Using the records below, output the stretch that opens with the line containing "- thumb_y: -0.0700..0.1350" and closes with the line containing "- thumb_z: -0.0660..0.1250", exactly and including both lines, with nothing more.
*** Provided records Section Begins ***
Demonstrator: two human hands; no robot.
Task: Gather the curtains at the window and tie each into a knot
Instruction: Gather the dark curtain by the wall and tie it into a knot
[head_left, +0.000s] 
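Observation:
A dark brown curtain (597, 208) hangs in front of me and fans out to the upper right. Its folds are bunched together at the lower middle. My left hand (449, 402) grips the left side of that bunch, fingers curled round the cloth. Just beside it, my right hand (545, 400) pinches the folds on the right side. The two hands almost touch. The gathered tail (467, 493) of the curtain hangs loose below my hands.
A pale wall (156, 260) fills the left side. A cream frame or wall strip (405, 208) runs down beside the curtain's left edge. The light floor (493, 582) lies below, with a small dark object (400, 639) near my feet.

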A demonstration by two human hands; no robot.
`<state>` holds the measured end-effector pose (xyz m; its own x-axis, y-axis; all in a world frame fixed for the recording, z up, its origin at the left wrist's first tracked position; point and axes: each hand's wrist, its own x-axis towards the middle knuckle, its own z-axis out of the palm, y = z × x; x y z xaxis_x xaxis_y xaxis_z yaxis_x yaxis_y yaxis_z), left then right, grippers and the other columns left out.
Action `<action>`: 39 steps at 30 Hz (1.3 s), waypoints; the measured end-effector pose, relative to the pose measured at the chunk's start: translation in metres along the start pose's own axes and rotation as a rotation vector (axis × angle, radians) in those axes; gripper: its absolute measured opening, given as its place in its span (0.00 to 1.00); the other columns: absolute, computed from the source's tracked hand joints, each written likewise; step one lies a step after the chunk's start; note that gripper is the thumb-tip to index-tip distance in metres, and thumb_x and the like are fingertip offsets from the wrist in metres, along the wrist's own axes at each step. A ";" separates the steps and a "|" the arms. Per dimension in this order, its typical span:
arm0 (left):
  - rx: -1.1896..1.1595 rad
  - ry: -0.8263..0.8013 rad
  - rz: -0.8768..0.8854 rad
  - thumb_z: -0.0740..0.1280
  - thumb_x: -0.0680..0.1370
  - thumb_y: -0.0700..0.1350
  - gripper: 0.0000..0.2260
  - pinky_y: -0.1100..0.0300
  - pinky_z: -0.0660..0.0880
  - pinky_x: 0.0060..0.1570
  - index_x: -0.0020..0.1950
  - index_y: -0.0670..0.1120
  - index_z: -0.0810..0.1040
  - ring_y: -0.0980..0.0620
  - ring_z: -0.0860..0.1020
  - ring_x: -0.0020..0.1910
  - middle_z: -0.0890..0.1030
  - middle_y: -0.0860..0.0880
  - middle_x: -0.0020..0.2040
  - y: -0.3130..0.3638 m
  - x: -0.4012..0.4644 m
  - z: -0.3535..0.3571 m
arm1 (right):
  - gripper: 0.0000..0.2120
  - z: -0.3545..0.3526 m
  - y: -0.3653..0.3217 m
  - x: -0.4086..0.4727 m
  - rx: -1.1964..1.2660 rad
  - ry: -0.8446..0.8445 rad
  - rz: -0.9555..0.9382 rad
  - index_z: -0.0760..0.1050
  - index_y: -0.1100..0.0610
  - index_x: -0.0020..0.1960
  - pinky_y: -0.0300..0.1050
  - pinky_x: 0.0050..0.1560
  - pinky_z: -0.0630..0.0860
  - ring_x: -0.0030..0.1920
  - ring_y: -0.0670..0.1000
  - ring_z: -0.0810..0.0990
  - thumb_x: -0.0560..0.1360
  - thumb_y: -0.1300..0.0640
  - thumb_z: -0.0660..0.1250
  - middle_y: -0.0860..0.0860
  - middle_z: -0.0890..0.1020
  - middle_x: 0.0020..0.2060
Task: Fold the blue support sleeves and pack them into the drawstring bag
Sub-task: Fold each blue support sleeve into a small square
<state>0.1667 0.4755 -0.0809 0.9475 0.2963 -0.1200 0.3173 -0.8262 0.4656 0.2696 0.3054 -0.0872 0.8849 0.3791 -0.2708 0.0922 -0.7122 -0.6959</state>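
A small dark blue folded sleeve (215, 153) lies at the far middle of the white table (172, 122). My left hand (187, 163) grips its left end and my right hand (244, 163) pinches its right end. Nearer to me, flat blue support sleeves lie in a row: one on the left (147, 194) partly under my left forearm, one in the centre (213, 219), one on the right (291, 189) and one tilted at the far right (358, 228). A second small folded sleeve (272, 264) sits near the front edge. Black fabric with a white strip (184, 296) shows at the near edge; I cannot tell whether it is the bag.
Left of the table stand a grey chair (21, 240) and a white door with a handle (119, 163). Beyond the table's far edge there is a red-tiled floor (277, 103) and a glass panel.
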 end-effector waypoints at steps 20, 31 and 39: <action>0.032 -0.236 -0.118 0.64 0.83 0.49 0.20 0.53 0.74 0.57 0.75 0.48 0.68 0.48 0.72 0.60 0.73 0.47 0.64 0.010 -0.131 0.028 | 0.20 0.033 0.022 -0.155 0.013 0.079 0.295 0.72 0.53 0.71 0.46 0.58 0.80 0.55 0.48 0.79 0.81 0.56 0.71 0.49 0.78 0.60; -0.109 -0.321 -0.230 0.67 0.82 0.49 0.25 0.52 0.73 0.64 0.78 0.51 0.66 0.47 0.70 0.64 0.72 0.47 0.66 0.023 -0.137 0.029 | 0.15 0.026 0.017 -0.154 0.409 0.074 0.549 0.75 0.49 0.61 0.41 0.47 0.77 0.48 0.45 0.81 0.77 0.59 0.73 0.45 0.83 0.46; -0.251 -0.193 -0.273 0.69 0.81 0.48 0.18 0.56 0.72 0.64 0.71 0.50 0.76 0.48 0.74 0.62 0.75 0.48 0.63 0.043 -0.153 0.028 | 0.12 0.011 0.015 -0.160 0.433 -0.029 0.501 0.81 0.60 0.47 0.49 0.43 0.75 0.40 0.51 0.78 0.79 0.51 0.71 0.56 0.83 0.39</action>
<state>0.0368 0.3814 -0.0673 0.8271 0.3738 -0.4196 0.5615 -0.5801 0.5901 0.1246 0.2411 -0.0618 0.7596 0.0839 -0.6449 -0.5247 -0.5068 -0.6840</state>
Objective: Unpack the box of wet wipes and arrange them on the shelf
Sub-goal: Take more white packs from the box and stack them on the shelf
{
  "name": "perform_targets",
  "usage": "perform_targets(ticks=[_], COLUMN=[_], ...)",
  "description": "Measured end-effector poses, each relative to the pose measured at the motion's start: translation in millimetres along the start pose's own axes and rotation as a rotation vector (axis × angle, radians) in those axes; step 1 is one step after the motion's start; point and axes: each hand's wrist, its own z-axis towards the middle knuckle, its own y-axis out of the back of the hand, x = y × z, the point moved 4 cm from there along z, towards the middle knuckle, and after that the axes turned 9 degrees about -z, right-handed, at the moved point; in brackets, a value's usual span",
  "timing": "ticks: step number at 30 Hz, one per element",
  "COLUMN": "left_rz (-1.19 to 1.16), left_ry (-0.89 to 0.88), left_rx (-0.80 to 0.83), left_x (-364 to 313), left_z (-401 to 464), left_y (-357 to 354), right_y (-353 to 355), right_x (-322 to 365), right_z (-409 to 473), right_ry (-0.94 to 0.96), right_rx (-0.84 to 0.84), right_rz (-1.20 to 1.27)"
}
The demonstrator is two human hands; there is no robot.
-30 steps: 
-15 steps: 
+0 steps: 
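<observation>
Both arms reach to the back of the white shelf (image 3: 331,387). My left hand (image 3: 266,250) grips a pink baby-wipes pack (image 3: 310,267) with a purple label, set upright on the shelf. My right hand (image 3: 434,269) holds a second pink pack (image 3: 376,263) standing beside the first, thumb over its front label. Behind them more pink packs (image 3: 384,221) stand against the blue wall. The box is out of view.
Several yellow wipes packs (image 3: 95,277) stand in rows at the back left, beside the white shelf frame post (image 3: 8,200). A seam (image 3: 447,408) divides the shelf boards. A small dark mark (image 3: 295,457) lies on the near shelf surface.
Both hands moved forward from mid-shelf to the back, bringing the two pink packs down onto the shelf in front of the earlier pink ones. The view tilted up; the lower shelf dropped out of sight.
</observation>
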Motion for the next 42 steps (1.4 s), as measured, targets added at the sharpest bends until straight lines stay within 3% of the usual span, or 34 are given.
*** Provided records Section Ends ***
Worked solution:
  - thumb_y: -0.0700..0.1350
  - gripper: 0.0000..0.2260
  - pinky_y: -0.1100..0.0300
  - pinky_z: -0.0660..0.0880
  - pinky_x: 0.0060..0.1570
  - index_x: -0.0020..0.1950
  - index_y: -0.0670..0.1120
  - index_z: -0.0810..0.1040
  - ring_y: -0.0980..0.0620
  - ring_z: -0.0860..0.1020
  - ring_x: -0.0020..0.1910
  - middle_z: -0.0890..0.1030
  - middle_y: -0.0860..0.0880
  - middle_x: -0.0020..0.2040
  - y: -0.3130..0.3638 m
  - x: -0.4012..0.4644 m
  - z: -0.3535..0.3571 m
arm1 (right):
  - gripper: 0.0000..0.2120
  - z: -0.3545..0.3526 m
  - y: -0.3653..0.3217 m
  - x: -0.4086..0.4727 m
  - rx: -1.1964..1.2660 rad
  - ry: -0.8446..0.8445 rad
  - rz: -0.9555..0.9382 rad
  - index_z: -0.0760..0.1050
  - index_y: -0.1100..0.0610
  - index_x: -0.0020..0.1960
  - pinky_y: -0.0300..0.1050
  - pinky_x: 0.0050..0.1560
  - pinky_z: -0.0630..0.0860
  - ring_x: -0.0030..0.1920
  - ring_y: -0.0670..0.1000
  - ring_z: -0.0810..0.0990
  - thumb_x: -0.0560..0.1360
  - thumb_y: -0.1300..0.0640
  - thumb_z: -0.0660..0.1250

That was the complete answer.